The newly crowned Princess Pasiona exuded cold disdain to everyone equally, servant and noble alike. A popular rumor circulated that she and the crown prince kept separate bed chambers and condescended to a businesslike conjugation monthly, a practice that would be set aside as soon as the princess was with child.

Etian had never wasted time listening to gossip before his wedding, and he didn’t start after. His wife’s icy public demeanor was a soul-piercing contrast to the Pasiona he knew when the bedchamber door closed. She burned like a fire rampaging through a straw village. She screamed and begged and demanded, and Etian threw himself into fulfilling her every desire.

There was no thought while he was with her, nothing but exertion and pleasure. He loved seeing her drenched in sweat, hearing the rip of her clothing beneath his fingers while she tore at his, tasting her salty skin. He adored the frozen alabaster statue who sat at his side during affairs of state, and he craved the voracious creature who waited to pounce when they were alone.

He loved her.

But he did keep a separate bedchamber.

It was on their wedding day that he’d been forced to establish the secondary room.
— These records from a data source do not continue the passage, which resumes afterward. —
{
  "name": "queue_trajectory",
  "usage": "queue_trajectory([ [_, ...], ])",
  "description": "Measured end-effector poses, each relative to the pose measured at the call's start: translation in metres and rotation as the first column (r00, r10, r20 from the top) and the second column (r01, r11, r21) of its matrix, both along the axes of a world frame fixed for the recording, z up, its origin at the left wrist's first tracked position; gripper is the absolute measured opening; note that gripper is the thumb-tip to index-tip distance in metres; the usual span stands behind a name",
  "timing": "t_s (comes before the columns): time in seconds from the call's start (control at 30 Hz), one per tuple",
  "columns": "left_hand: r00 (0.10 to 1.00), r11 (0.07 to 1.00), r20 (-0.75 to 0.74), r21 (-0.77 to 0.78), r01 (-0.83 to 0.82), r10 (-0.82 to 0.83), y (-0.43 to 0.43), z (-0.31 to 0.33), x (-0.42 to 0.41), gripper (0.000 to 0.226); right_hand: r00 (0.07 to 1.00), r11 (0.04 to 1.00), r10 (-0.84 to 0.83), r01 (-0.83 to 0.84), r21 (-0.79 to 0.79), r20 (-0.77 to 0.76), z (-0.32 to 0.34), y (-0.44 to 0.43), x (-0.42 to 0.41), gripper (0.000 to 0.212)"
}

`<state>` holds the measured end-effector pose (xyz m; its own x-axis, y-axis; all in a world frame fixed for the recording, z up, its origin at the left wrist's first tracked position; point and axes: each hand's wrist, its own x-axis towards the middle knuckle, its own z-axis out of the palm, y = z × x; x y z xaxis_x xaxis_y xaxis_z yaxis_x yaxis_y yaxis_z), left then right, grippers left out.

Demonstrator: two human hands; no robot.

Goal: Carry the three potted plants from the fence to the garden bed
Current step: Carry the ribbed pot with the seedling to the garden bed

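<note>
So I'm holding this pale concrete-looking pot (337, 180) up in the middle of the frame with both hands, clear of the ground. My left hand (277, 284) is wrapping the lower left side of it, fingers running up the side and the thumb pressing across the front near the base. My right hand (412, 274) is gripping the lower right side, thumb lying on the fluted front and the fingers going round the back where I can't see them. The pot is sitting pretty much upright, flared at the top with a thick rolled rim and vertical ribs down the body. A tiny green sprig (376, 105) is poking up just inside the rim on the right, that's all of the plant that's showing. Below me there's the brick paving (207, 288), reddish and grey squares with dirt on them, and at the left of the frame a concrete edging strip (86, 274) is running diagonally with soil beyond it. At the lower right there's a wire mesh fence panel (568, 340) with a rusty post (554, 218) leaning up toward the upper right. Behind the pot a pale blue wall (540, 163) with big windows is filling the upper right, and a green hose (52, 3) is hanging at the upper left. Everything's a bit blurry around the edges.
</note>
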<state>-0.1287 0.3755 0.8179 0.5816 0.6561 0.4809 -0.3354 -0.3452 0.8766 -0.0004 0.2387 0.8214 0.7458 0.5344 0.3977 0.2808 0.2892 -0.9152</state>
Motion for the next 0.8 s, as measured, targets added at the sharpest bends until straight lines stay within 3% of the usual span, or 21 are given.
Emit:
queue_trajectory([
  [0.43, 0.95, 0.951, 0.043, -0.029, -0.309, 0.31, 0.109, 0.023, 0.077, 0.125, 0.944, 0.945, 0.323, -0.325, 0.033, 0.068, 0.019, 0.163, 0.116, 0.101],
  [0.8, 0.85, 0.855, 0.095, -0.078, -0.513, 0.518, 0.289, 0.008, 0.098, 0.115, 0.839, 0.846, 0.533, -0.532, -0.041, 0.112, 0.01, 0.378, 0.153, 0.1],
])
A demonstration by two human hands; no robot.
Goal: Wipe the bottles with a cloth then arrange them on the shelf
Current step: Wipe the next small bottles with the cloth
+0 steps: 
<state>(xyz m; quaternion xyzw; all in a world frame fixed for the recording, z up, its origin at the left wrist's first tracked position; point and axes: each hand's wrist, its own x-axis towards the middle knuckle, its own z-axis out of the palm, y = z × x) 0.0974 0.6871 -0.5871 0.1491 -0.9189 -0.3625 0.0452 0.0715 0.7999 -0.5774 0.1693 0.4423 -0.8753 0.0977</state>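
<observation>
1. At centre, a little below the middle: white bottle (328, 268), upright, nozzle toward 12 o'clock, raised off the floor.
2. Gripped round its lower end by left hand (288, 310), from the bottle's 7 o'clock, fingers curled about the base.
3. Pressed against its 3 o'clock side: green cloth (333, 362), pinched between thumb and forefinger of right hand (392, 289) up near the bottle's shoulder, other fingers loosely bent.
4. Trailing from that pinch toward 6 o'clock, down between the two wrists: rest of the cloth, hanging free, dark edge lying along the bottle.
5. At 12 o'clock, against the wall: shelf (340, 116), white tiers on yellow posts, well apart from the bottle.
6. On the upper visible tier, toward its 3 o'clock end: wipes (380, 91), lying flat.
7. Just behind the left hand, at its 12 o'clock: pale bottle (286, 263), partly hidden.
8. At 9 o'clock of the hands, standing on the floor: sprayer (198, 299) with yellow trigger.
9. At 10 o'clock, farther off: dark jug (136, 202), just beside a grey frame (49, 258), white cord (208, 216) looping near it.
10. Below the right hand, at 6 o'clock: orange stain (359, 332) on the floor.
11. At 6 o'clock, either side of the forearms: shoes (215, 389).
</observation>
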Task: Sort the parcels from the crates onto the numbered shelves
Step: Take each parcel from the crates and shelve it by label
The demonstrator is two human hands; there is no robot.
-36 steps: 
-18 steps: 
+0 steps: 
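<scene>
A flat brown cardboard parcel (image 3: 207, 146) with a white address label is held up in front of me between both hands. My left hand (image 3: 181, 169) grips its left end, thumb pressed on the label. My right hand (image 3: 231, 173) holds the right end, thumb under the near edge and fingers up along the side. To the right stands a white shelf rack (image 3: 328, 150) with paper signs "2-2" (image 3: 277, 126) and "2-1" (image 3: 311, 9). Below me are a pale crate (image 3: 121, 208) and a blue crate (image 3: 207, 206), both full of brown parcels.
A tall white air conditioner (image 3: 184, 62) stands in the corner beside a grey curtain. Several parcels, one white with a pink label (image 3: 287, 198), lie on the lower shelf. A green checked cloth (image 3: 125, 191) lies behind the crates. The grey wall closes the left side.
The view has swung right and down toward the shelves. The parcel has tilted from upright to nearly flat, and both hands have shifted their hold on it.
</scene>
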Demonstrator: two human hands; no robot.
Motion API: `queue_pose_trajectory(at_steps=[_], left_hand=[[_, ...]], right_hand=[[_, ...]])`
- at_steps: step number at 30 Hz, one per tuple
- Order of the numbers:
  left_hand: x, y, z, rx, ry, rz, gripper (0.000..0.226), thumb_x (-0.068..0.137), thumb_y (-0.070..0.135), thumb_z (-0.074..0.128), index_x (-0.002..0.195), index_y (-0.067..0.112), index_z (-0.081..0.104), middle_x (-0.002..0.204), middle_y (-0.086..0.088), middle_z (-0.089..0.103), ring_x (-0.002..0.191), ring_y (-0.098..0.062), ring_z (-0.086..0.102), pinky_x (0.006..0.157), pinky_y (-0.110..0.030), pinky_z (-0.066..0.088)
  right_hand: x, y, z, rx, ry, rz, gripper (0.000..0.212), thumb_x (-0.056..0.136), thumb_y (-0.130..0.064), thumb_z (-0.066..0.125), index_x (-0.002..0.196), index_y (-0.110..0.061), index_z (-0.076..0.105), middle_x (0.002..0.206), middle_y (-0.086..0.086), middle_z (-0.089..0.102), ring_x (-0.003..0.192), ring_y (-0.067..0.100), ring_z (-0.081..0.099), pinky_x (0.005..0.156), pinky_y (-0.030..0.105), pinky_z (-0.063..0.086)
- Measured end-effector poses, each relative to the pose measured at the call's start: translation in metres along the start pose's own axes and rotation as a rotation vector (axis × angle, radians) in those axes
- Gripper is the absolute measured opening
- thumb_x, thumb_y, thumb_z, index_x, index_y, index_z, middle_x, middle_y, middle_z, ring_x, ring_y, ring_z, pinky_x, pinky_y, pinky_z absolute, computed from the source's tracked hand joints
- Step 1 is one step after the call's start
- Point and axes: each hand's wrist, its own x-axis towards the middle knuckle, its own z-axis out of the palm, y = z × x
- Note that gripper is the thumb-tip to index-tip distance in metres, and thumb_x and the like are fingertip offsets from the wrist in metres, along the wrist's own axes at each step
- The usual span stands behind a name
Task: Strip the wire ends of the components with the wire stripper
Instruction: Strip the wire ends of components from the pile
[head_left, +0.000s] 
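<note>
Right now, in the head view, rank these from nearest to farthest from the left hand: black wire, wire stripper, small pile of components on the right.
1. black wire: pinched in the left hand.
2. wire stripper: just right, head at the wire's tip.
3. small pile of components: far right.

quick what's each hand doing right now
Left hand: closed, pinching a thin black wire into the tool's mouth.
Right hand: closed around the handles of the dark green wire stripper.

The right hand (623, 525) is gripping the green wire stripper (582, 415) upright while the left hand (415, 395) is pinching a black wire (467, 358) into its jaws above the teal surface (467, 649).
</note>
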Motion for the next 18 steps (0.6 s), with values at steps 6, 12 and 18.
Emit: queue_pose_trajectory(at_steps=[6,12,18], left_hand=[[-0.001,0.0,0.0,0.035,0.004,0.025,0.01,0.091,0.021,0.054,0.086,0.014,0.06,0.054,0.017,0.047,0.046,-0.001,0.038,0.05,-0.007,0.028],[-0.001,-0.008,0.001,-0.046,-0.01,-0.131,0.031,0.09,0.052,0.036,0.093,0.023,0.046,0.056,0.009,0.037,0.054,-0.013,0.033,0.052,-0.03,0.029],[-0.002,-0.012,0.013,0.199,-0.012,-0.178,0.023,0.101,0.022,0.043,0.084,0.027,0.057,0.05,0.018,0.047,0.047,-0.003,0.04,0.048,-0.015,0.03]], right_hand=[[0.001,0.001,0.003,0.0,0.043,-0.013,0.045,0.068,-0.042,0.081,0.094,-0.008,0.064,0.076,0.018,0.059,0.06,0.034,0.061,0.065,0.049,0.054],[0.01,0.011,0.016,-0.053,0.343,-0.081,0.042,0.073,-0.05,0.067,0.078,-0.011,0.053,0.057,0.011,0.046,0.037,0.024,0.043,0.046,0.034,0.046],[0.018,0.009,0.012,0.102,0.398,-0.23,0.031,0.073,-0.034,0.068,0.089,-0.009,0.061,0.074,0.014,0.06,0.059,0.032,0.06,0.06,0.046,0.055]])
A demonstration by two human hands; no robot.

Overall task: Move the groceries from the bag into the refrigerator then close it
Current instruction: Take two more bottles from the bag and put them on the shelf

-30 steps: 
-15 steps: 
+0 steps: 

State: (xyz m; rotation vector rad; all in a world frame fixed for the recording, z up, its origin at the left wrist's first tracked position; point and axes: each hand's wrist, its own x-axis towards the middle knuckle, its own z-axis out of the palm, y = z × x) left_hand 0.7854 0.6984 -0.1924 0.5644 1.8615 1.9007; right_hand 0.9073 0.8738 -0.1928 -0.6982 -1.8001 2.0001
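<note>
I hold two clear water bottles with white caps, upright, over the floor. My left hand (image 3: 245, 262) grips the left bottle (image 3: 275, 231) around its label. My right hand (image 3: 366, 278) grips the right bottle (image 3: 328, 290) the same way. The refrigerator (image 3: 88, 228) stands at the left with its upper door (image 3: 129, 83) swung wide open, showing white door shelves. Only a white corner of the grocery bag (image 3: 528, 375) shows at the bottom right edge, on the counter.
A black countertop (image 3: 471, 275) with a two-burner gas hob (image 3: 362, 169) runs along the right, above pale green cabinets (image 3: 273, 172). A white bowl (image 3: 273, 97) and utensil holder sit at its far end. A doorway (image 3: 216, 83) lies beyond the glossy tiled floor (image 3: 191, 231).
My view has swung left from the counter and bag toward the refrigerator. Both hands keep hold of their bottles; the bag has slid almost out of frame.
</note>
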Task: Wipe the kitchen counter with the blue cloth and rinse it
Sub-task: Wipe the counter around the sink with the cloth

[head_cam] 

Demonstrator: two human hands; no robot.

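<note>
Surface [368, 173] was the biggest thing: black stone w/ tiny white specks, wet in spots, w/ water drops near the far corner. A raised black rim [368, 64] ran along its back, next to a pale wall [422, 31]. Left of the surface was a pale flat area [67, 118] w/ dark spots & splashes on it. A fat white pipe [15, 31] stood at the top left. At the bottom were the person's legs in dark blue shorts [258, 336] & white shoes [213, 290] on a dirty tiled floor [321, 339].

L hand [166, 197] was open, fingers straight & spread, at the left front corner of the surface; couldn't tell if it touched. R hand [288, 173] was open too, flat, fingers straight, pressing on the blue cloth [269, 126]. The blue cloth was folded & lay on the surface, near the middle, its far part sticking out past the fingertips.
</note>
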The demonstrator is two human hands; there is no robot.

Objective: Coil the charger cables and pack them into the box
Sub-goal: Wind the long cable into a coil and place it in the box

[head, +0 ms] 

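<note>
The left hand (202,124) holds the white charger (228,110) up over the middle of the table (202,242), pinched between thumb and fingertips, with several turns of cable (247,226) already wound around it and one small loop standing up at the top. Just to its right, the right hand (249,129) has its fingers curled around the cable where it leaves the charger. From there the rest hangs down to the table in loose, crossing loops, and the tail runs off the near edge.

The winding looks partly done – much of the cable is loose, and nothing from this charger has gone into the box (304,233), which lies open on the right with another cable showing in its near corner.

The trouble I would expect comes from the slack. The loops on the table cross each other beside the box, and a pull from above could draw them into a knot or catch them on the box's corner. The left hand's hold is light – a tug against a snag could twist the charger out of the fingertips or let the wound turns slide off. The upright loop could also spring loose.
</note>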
“Is there another woman?” Pasiona had asked when he slipped out of their bed.

“No.” Etian shoved the sweat-soaked hair off his forehead and slid his lenses on. He’d thought she was asleep. He should’ve waited longer to make sure, but the sensation of his filth sinking into her pure, perfect skin had been excruciating.

She sat up, wrapping the disarrayed bedclothes around herself. “If there ever is, tell me. I want to know before the court gossips do.”

“If there ever is, I swear I will.”

“Are you angry?”

“Why would I be angry?”

“Because I called for Darios.”

“I barely heard it,” Etian said honestly.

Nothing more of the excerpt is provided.